• HOW TO COMPLETE THIS TASK
The reply should contain all of the data below, word for word.

• INFORMATION PROVIDED

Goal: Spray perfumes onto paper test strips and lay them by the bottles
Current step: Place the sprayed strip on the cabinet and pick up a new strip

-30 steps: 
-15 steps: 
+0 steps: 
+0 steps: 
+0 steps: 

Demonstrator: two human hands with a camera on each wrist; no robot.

• WRITTEN RESPONSE
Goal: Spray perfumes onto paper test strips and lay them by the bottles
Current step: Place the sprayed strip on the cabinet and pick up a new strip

-30 steps: 
-15 steps: 
+0 steps: 
+0 steps: 
+0 steps: 

Demonstrator: two human hands with a camera on each wrist; no robot.

No further answer is expected.